- Your objective
Which lines of the records below contain the string "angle"? Report each of them.

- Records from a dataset
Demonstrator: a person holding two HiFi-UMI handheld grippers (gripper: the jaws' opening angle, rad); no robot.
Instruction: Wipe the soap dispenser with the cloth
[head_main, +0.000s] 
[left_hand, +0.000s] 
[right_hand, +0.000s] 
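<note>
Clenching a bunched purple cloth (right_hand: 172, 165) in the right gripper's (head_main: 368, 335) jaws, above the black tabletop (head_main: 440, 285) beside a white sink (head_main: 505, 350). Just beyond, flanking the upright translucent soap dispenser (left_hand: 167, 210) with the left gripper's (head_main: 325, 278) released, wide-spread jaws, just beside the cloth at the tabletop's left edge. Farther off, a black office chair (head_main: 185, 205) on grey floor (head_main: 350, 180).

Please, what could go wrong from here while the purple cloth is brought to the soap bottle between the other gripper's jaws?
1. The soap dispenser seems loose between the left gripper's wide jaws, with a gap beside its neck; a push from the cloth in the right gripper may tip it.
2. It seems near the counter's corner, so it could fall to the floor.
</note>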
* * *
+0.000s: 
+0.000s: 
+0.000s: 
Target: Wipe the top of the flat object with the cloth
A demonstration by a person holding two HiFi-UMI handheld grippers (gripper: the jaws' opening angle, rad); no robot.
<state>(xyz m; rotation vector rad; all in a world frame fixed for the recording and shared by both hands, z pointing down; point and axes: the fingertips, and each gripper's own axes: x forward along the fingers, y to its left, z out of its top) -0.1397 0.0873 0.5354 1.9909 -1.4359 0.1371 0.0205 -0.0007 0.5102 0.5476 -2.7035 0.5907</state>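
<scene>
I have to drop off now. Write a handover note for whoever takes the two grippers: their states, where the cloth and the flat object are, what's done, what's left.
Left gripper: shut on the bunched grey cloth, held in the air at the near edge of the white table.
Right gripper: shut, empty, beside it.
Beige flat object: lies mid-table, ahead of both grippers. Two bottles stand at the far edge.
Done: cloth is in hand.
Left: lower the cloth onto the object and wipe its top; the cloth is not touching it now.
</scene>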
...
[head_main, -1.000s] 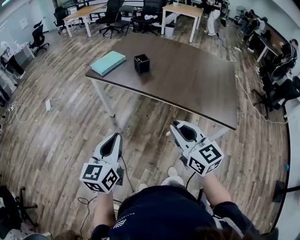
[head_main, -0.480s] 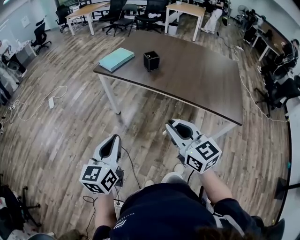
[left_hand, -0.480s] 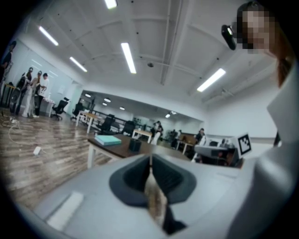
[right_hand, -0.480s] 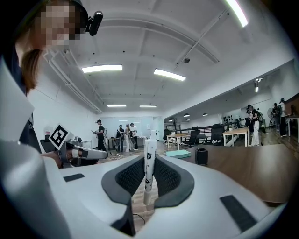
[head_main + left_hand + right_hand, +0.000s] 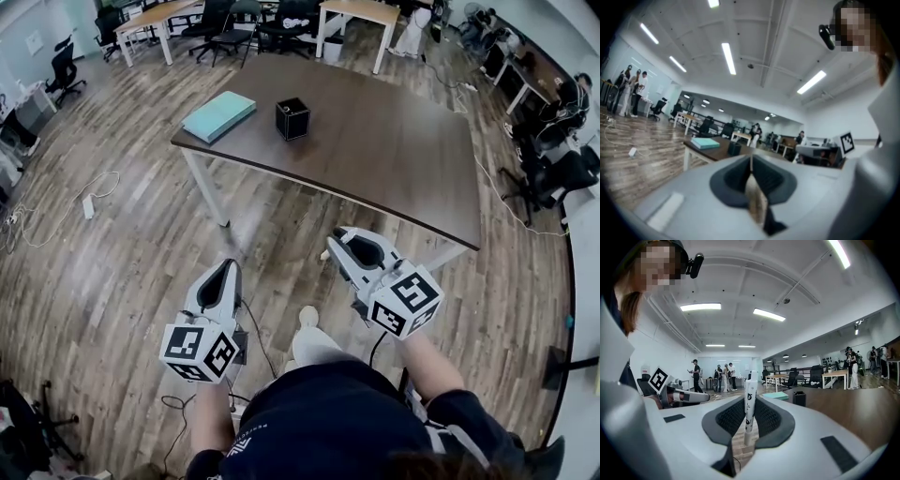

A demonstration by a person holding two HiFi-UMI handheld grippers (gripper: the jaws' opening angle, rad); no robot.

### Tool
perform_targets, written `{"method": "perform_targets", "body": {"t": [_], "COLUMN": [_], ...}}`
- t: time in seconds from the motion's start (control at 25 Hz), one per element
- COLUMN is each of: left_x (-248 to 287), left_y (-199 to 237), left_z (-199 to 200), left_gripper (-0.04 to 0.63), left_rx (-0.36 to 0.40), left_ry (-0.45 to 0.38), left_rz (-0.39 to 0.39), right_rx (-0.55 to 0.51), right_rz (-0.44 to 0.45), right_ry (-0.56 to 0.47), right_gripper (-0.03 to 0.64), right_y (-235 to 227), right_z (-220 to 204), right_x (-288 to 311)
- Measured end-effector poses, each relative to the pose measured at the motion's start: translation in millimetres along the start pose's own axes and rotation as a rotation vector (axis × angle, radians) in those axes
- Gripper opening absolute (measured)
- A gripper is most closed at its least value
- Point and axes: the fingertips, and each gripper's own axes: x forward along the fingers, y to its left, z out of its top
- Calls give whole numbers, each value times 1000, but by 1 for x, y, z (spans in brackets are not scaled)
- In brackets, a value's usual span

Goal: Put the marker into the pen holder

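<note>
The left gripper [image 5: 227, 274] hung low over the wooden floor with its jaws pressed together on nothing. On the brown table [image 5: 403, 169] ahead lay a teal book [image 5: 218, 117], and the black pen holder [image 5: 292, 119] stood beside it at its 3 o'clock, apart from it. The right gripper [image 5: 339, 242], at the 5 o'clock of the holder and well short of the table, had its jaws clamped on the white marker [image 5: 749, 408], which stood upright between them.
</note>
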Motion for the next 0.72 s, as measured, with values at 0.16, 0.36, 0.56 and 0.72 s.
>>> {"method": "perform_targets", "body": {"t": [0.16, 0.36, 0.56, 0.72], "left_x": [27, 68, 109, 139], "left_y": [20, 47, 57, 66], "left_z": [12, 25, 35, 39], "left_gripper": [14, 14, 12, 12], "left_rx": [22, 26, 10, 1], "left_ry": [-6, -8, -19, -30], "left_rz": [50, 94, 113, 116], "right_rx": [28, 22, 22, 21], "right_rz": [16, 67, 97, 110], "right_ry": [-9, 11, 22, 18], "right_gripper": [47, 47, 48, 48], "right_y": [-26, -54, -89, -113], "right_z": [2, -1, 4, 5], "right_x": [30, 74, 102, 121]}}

- Exercise result
Demonstrator: a person holding two HiFi-UMI handheld grippers (gripper: the jaws' opening angle, rad); no robot.
A demonstration by a person holding two HiFi-UMI handheld grippers (gripper: the jaws' opening angle, rad); no robot.
A demonstration by a person holding two HiFi-UMI handheld grippers (gripper: the jaws' opening angle, rad); no robot.
- Measured end-effector poses, each relative to the pose measured at the motion's start: translation in millimetres along the start pose's own axes and rotation as a rotation vector (axis × angle, radians) in those axes

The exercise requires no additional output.